§ PROBLEM DETAILS: Every line from the line containing "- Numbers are" through the final line below is to be repeated exactly; no other line is.

§ STORED DATA:
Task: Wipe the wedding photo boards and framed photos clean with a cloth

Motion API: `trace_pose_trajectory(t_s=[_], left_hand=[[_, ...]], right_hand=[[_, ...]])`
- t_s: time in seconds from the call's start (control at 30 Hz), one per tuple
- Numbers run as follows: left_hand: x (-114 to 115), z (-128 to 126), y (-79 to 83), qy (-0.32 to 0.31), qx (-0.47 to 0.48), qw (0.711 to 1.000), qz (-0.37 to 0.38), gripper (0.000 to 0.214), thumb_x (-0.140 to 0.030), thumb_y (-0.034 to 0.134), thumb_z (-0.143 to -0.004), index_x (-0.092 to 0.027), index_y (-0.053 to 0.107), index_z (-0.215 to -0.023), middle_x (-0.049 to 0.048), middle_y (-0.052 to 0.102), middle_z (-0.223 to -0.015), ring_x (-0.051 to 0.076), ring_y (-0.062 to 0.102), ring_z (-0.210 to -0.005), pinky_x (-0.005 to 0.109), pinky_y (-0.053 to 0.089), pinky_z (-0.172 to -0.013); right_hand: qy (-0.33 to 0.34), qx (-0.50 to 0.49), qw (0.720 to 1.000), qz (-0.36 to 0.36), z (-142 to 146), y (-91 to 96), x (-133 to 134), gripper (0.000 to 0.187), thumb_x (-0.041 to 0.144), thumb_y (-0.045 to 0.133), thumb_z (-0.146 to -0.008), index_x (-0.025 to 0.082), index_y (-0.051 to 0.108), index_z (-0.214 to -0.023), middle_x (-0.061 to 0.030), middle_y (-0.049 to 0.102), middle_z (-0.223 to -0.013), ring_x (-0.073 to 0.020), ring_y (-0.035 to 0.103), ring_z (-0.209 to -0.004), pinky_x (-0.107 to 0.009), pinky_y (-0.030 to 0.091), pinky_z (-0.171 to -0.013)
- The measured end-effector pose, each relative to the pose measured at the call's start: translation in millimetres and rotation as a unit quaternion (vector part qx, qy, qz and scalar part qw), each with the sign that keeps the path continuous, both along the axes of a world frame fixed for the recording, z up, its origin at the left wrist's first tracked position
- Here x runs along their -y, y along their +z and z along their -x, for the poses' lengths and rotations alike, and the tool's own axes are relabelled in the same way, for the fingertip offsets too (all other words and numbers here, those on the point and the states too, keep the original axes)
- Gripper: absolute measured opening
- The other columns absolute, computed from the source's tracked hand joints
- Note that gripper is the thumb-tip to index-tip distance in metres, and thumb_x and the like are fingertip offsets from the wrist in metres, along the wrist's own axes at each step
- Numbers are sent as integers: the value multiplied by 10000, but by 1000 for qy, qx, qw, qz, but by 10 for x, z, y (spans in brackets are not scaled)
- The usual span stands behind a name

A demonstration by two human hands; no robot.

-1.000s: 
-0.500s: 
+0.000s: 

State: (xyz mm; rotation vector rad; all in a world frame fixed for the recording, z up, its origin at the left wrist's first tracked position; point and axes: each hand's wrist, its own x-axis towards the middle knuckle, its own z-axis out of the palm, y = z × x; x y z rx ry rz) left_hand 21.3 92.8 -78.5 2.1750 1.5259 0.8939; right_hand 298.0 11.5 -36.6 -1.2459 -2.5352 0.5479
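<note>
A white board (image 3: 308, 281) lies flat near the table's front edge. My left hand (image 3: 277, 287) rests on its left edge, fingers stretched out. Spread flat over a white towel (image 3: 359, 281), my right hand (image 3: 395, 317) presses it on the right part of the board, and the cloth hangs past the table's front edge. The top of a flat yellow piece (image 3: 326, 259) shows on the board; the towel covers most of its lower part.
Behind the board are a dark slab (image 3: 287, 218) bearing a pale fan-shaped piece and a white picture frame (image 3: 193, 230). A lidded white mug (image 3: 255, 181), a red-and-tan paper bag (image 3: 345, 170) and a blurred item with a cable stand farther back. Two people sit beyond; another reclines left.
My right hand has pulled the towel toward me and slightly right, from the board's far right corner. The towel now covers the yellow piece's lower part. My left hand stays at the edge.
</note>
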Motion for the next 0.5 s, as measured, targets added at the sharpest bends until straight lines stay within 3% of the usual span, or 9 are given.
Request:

§ ANSWER BOX:
- Numbers are sent as integers: the value multiplied by 10000, but by 1000 for qy, qx, qw, qz, but by 10 for x, z, y (spans in brackets are not scaled)
- The usual span stands behind a name

A demonstration by two human hands; no robot.

-1.000s: 
-0.500s: 
+0.000s: 

State: (xyz mm; rotation vector rad; all in a world frame fixed for the recording, z up, its origin at the left wrist's first tracked position; point and axes: each hand's wrist, its own x-axis towards the middle knuckle, its own z-axis out of the palm, y = z × x; x y z rx ry rz) left_hand 21.3 92.8 -78.5 2.1750 1.5259 0.8939; right_hand 298.0 11.5 -36.6 -1.2459 -2.5352 0.5479
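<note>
A white board (image 3: 308, 281) lies flat near the table's front edge. My left hand (image 3: 277, 287) rests on its left edge, fingers stretched out. Spread flat over a white towel (image 3: 359, 281), my right hand (image 3: 395, 317) presses it on the right part of the board, and the cloth hangs past the table's front edge. The top of a flat yellow piece (image 3: 326, 259) shows on the board; the towel covers most of its lower part.
Behind the board are a dark slab (image 3: 287, 218) bearing a pale fan-shaped piece and a white picture frame (image 3: 193, 230). A lidded white mug (image 3: 255, 181), a red-and-tan paper bag (image 3: 345, 170) and a blurred item with a cable stand farther back. Two people sit beyond; another reclines left.
My right hand has pulled the towel toward me and slightly right, from the board's far right corner. The towel now covers the yellow piece's lower part. My left hand stays at the edge.
</note>
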Motion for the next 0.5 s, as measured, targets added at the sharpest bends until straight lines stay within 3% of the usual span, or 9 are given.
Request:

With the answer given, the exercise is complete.